Yazıma başlamadan önce iki senedir İsveç’te yaşadığımı belirtmek isterim.

Türkiye’de uzun yıllar yaşadığım için, Türkiye böyle kötü, İsveç böyle iyi diye bir yazı bekleyenler sayfayı kapatabilirler. Her ülkenin dinamiği farklıdır. Ülkeleri kıyaslamanın yanlış olduğunu düşünüyorum. Türkiye cennet kıymetini bilin de demeyeceğim tabi.

İki ülkenin iklimine baktığımızda açık ara Türkiye öne çıkar. Diğer koşullara baktığımızda ise bu durum tam tersidir.

Siyasete girmeden basitçe anlatmak gerekirse, İsveç’te siyaset para kazanmak, eşi dostu işe almak, kariyer yapmak için yapılan bir iş değildir. Ülkede politikacılar, belediye başkanları en çok kazananlar arasında değillerdir.

Meclislerinde yalnızca 3 tane makam aracı bulunur. Belediyelerinde makam aracı bulunmaz. Belediye başkanları, millet vekilleri iş yerlerine tren veya bisikletle gelebilirler bu bizde haber olur ama burada haber değeri taşımaz.

Memur sayısı nüfusa oranla sayısı oldukça azdır. Hatta bu yılsonunda memur sayısını yarıya düşürmek için tartışmalar başladı.

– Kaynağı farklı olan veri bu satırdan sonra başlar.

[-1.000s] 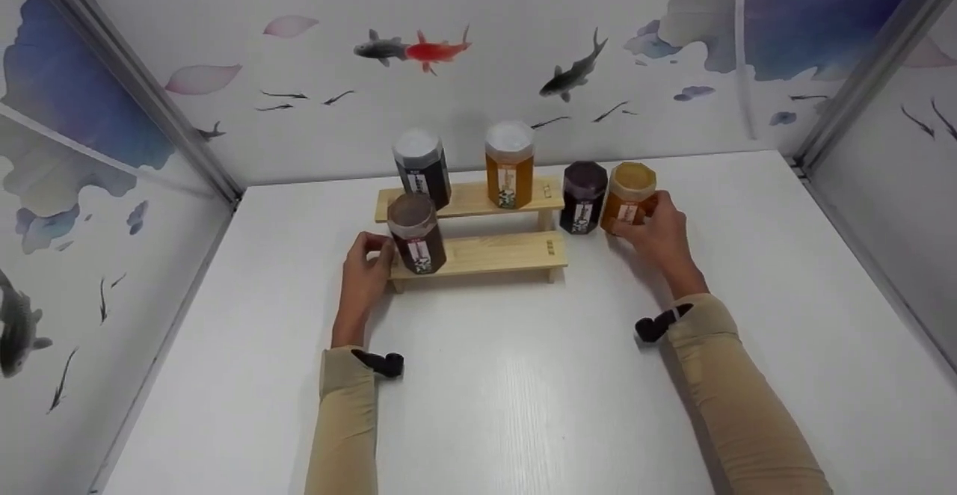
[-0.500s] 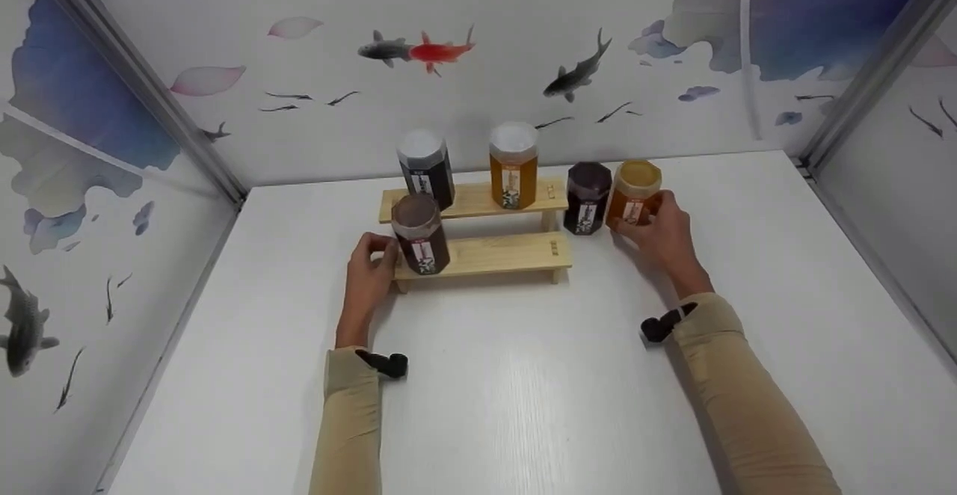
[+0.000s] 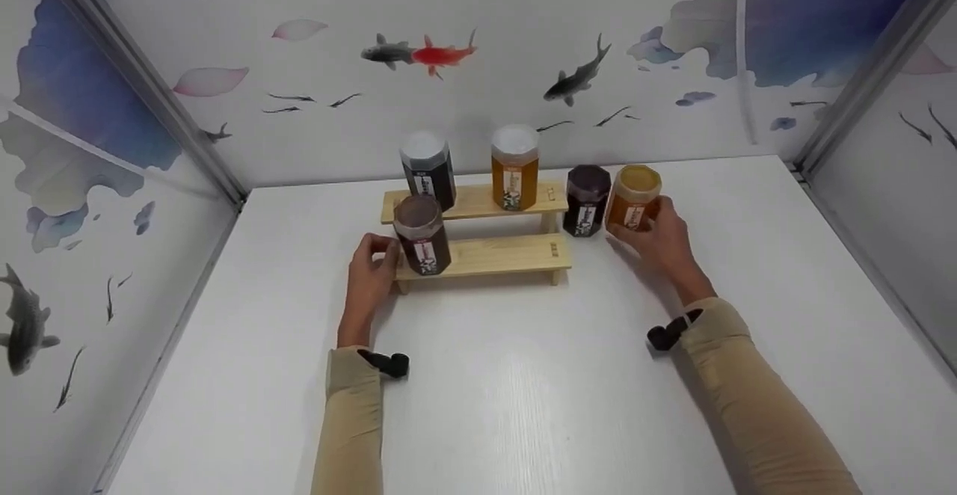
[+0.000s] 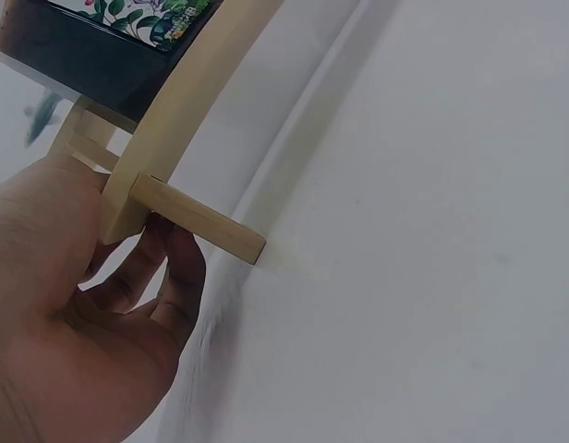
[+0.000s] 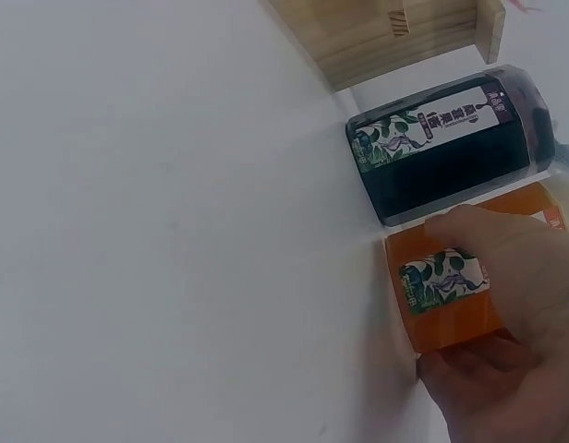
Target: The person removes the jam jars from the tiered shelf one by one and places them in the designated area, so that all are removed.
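Observation:
My left hand (image 3: 371, 274) holds the left end of a two-step wooden rack (image 3: 508, 254). In the left wrist view, the thumb is at the board's end and curled fingers (image 4: 185, 277) reach beneath it, beside a leg. A dark brown jar (image 3: 421, 237) stands on the lower step near that hand. Over at the right, my right hand (image 3: 662, 241) grips an amber jar (image 5: 441, 318) standing on the table, its thumb across the front and its fingers around the far side. A dark purple jar (image 3: 585, 203) stands between the amber jar and the rack.
On the upper step stand a white-lidded dark jar (image 3: 428, 173) and a white-lidded amber jar (image 3: 514, 170). The white table (image 3: 493, 390) extends in front of the rack. Panels printed with fish (image 3: 579, 80) enclose the back and sides.
The head view has shifted slightly. My right wrist has edged a little to the right, with that hand still on the amber jar. The rack and jars appear to stay in place.

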A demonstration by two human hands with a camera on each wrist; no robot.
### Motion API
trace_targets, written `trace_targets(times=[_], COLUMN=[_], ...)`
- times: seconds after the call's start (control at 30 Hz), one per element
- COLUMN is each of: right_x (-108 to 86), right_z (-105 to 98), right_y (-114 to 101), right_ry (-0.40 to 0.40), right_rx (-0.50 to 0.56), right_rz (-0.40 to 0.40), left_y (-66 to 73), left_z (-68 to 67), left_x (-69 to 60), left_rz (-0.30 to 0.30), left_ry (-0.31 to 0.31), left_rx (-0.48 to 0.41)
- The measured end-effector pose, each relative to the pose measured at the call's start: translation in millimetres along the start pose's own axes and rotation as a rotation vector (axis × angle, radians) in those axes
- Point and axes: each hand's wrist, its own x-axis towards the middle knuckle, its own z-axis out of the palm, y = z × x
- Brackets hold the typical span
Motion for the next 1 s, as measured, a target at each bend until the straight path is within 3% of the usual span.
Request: trace_targets(times=[0.2,0.43,0.57,0.63,0.77,1.0], right_x=[-6.9,-21.6,-37.4,-44.9,-57.8,-77.5], right_z=[4,18,38,51,81,136], right_y=[-13,-46,-68,-77,-91,-109], right_ry=[0.128,0.364,0.418,0.402,0.28,0.035], right_rx=[0.039,0.025,0.001,0.013,0.065,0.228], right_rz=[-0.096,-0.373,-0.53,-0.598,-0.676,-0.616], left_y=[0.1,1.7,2.4,2.7,3.3,5.3], left_z=[-0.7,-0.6,0.3,0.5,0.5,0.2], left_x=[-0.1,-1.7,-2.0,-1.7,-0.9,-0.7], left_rz=[-0.009,-0.014,-0.027,-0.029,-0.026,-0.021], left_ry=[0.003,0.015,0.016,0.013,0.012,0.013], left_rx=[0.012,0.011,0.006,0.001,0.004,0.009])
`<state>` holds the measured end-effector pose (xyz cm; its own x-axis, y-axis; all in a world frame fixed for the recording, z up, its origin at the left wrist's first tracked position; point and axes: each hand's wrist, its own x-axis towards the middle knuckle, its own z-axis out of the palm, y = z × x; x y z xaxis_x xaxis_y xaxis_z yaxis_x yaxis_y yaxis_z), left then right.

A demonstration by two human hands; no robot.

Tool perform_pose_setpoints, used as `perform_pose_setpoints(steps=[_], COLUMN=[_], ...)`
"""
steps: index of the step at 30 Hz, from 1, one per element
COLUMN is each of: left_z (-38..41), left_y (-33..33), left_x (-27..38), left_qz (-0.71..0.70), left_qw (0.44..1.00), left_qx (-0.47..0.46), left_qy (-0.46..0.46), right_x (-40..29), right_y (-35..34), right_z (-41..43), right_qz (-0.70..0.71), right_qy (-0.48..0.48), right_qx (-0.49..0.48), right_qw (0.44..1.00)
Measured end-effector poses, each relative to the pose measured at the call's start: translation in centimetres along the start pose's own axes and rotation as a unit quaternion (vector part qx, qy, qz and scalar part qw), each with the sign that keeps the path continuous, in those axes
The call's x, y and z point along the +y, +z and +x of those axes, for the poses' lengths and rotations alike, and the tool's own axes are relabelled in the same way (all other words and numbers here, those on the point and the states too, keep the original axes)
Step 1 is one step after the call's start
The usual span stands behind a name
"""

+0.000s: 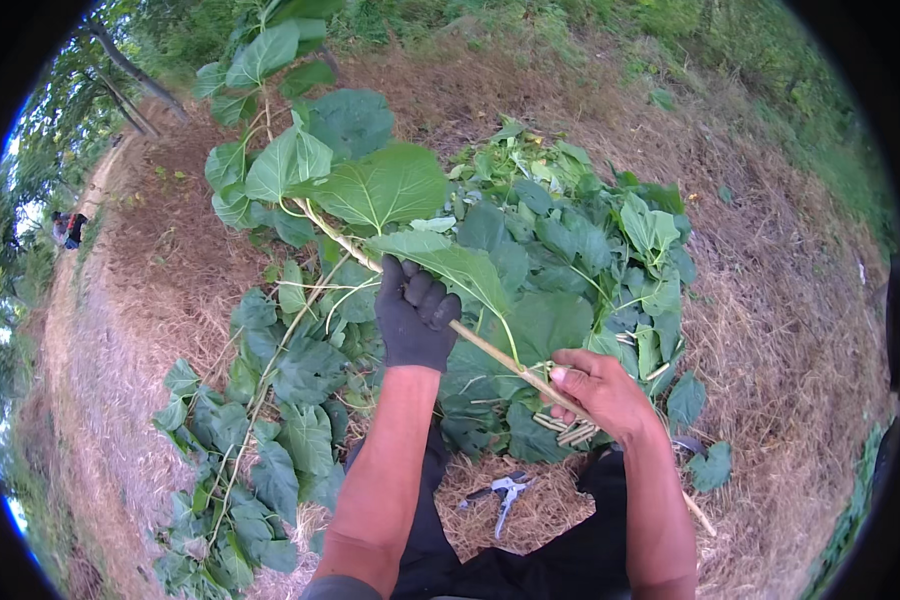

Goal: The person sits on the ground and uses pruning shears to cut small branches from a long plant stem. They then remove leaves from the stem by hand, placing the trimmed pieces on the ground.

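Note:
My left hand (418,315), in a dark grey work glove, grips a long leafy branch (487,346) that runs from the upper left down to the lower right. My bare right hand (596,386) is at the branch farther down, its thumb and fingers pinched at a leaf stalk beside the stem. Large green leaves hang from the branch's upper part. Under both hands spreads a heap of cut leaves (562,247). Short cut stem pieces (570,431) lie just below my right hand. Pruning shears (506,495) rest on dry grass between my legs.
More leafy branches (285,442) lie on the ground at the left. Dry grass (765,315) covers the slope at the right. A dirt path (82,300) runs along the left, with a person (68,229) far off beside it. Thin tree trunks (139,75) stand at the upper left.

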<state>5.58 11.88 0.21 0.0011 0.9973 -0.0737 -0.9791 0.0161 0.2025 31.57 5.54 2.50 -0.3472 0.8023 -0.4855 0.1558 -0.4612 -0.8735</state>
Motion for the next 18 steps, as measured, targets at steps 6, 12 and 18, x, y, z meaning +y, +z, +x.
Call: perform_pose_setpoints(steps=[6,12,18], left_z=[0.2,0.1,0.3], left_y=[-0.2,0.2,0.0], left_x=[0.4,0.3,0.8], left_qz=[-0.033,-0.034,-0.013], left_qw=[0.997,0.996,0.998], left_qx=[-0.066,-0.076,-0.060], left_qy=[-0.016,-0.021,-0.010], right_x=[0.2,0.2,-0.5], right_y=[0.1,0.4,1.4], right_z=[1.3,1.1,0.6], right_qz=[0.079,0.129,0.165], right_qy=[-0.021,-0.039,-0.053], right_qx=[0.018,0.046,0.123], right_qw=[0.997,0.990,0.977])
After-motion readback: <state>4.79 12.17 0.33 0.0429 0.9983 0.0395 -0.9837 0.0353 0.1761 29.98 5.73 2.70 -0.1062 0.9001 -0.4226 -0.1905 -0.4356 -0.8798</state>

Bir İsveçli ister evinde olsun, ister iş yerinde, kendi cebinden para çıkıyormuş gibi Elektrik, su, doğal gaz vs. hiçbir kaynağı boşa harcamaz.

İsveç’te iş yerleri yemek vermekler. İsveçliler öğle yemeklerini genellikle evden getirirler.

İsveç’te bir otoparka girdiğinizde yeni arabadan ziyade eski arabalar ile karşılaşırsınız. İsveçliler eğer arabaları sorun çıkartmıyor ise yenisini asla almazlar. Arabalar alım gücüne kıyasla ucuzdur. Sıfır araba piyasasında ciddi rekabet vardır. Servis ve yedek parçadan kazanır otomotiv üreticileri.

Yazlık kışlık tekerleklerini genellikle kendileri söküp takarlar, yağ ve filtre değiştirmeyi internetten öğrenmişlerdir. Arabalarının profesyoneller tarafından tamir edilmesi gerekmiyorsa bütün işlemleri kendileri yaparlar.

İsveç’te insanlar bir kıyafeti her gün giyebilir. Kıyafet merakları yoktur. Dolaplarında özel günler için bir tane, gündelik olarak iki veya üç tane farklı kıyafetleri, yazlık ve kışlık olarak iki ayakkabıları vardır. Yırtılmadıkça yenisini almazlar.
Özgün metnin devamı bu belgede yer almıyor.